Luego están los comportamientos humanos supuestamente inherentes al capitalismo. Vaya por delante que no todas estas conductas son indeseables. No lo es ciertamente el interés propio, mal llamado egoísmo, que lleva al individuo a preocuparse prioritariamente por su bienestar y el de los suyos. Ni lo es el llamado consumismo, no al menos desde el punto de vista del individuo que realiza el consumo. En todo caso, tanto estos comportamientos como la codicia o el egoísmo desmedido u otras conductas indeseables reflejan características intrínsecas del ser humano a este lado del Edén que ningún sistema económico puede extirpar. El individuo-para-la colectividad, el soñado 'homo socialista' de Lenin, Stalin o Mao, nunca se hizo realidad, a pesar de las purgas y de los gulags, de los miles de kilómetros de alambre de espino y de la colosal publicidad y adoctrinamiento efectuados para conseguirlo. La diferencia entre ambos sistemas reside en que el capitalismo canaliza estos impulsos indestructibles del individuo a la consecución del bien común. En el capitalismo, el que persigue su propio interés, al igual que el egoísta desenfrenado o el codicioso sólo puede alcanzar sus objetivos, sin incumplir la ley, satisfaciendo necesidades o deseos de los demás. En el comunismo, en menor medida también en las sociedades dominadas por el anticapitalismo, esas conductas se orientan a la busca de poder político o a intentar vivir a costa de los demás, con la consiguiente merma de prosperidad de la sociedad en su conjunto.

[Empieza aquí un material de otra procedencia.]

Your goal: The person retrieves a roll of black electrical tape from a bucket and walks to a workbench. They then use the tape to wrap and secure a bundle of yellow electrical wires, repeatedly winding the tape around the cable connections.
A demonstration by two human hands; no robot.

Hasta aquí se ha seguido el argumentario de los anticapitalistas sobre la inmoralidad del capitalismo para mostrar que se vuelve en su contra. En realidad, este argumentario está fuera de lugar porque el dominio de la moral es únicamente aplicable a la conducta individual de los seres humanos, no a los sistemas económicos. Los resultados de los sistemas económicos no son morales ni inmorales sino más o menos deseables, mejores o peores. La experiencia histórica y la realidad actual no dejan ningún resquicio a la duda sobre las nefastas consecuencias económicas del comunismo y, más generalmente, del anticapitalismo. A pesar de la atractiva publicidad de moral y justicia social que aparece en las etiquetas de sus envases, el anticapitalismo es un brebaje que de manera inmediata o retardada, según la dosis ingerida, corroe la prosperidad y la libertad de la sociedad que lo consume.
José Luis Feito es economista y miembro de la Junta Directiva de la CEOE.